Saat kendaraan darurat melintas cepat dan tenaga medis menangani korban, kelompok tetangga berlari untuk membantu menarik korban terbakar dari api dan membawa mereka ke tempat aman.

Kecelakaan terjadi di jalan raya yang menghubungkan Mexico City dengan Puebla, tepatnya di wilayah Iztapalapa yang paling padat penduduknya di ibu kota.

Truk tangki gas yang terbaring miring itu memiliki logo perusahaan energi Silza di sisi kendaraan, tetapi dalam panggilan dengan The Associated Press, seorang pejabat perusahaan yang tidak ingin disebutkan namanya membantah bahwa itu kendaraan mereka. Perusahaan tersebut belum menanggapi permintaan komentar atau informasi lebih lanjut melalui email.

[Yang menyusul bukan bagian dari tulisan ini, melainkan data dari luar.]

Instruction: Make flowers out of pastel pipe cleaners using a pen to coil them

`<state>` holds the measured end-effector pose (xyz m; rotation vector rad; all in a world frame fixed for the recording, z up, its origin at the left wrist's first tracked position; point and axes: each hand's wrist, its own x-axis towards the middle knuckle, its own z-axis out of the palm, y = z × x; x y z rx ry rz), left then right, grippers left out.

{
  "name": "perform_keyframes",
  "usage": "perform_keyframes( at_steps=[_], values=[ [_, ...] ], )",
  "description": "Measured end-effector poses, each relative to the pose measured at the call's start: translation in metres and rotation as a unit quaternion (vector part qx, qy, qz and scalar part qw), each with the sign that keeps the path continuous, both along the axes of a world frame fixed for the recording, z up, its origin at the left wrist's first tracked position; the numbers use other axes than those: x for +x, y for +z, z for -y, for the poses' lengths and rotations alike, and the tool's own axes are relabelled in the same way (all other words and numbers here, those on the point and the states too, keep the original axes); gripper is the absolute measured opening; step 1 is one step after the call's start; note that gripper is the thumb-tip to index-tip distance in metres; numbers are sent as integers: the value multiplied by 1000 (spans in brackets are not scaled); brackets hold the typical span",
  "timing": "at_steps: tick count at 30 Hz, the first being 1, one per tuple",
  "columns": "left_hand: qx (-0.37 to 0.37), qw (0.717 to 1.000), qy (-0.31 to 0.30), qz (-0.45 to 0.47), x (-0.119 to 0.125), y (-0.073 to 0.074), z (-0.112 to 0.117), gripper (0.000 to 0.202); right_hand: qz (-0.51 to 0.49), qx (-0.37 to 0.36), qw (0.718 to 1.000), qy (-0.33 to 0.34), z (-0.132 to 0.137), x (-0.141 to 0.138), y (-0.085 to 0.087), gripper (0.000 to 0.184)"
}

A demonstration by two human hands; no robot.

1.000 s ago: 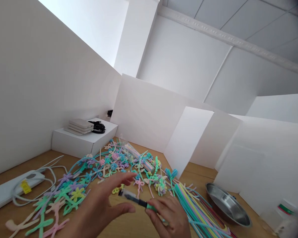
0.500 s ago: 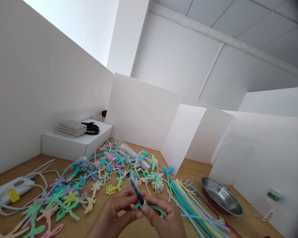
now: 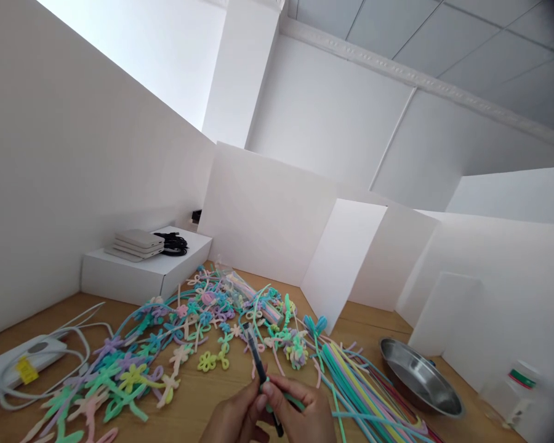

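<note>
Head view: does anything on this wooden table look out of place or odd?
Pastel pipe-cleaner shapes sprawl in a tangled heap across the wooden table, with a clear plastic bag lying among them, so the pile looks untidy. Nothing looks damaged.

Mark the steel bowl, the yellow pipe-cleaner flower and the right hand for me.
Steel bowl [image 3: 418, 378]: head view, point on its inner wall.
Yellow pipe-cleaner flower [image 3: 207, 361]: head view, point on its middle.
Right hand [image 3: 302, 413]: head view, point on the back of the hand.
</note>
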<state>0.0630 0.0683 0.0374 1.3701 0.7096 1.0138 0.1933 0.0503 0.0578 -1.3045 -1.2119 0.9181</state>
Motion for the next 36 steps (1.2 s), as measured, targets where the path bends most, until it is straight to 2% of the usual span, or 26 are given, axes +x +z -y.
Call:
perform_keyframes(
  at_steps=[3, 6, 9, 18, 23, 26, 30, 36],
  values=[
    [-59, 997, -24, 33, -2, 5, 0, 62, 60, 47, 997, 2, 1, 1, 2, 46],
    [-104, 992, -42, 50, -3, 8, 0, 53, 136, 107, 985, -2, 5, 4, 9, 36],
    [-125, 989, -54, 59, -2, 9, 1, 45, 151, 99, 984, -1, 8, 6, 15, 33],
    [-119, 991, -33, 60, -4, 11, -1, 41, 134, 106, 985, 27, 10, 6, 17, 33],
    [-121, 991, -17, 62, -12, 16, -4, 35, 256, 90, 960, 72, 15, 18, 25, 22],
    [-121, 990, -20, 64, -16, 22, -6, 34, 311, 95, 944, 50, 18, 18, 27, 19],
    [-112, 991, -27, 64, -16, 26, -7, 39, 330, 112, 937, 10, 20, 10, 28, 16],
    [-98, 994, -16, 47, -15, 24, -7, 46, 347, 118, 930, -5, 19, 5, 28, 14]
  ],
)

Kemudian pada Rabu, badan federal yang bertanggung jawab mengatur keselamatan industri di sektor hidrokarbon menyatakan dalam sebuah pernyataan bahwa Silza tidak memiliki dokumen asuransi terbaru yang diwajibkan untuk mengangkut gas.

Presiden Meksiko, Claudia Sheinbaum, menyampaikan belasungkawa kepada keluarga korban meninggal dalam sebuah unggahan di X dan mengapresiasi kerja tim darurat.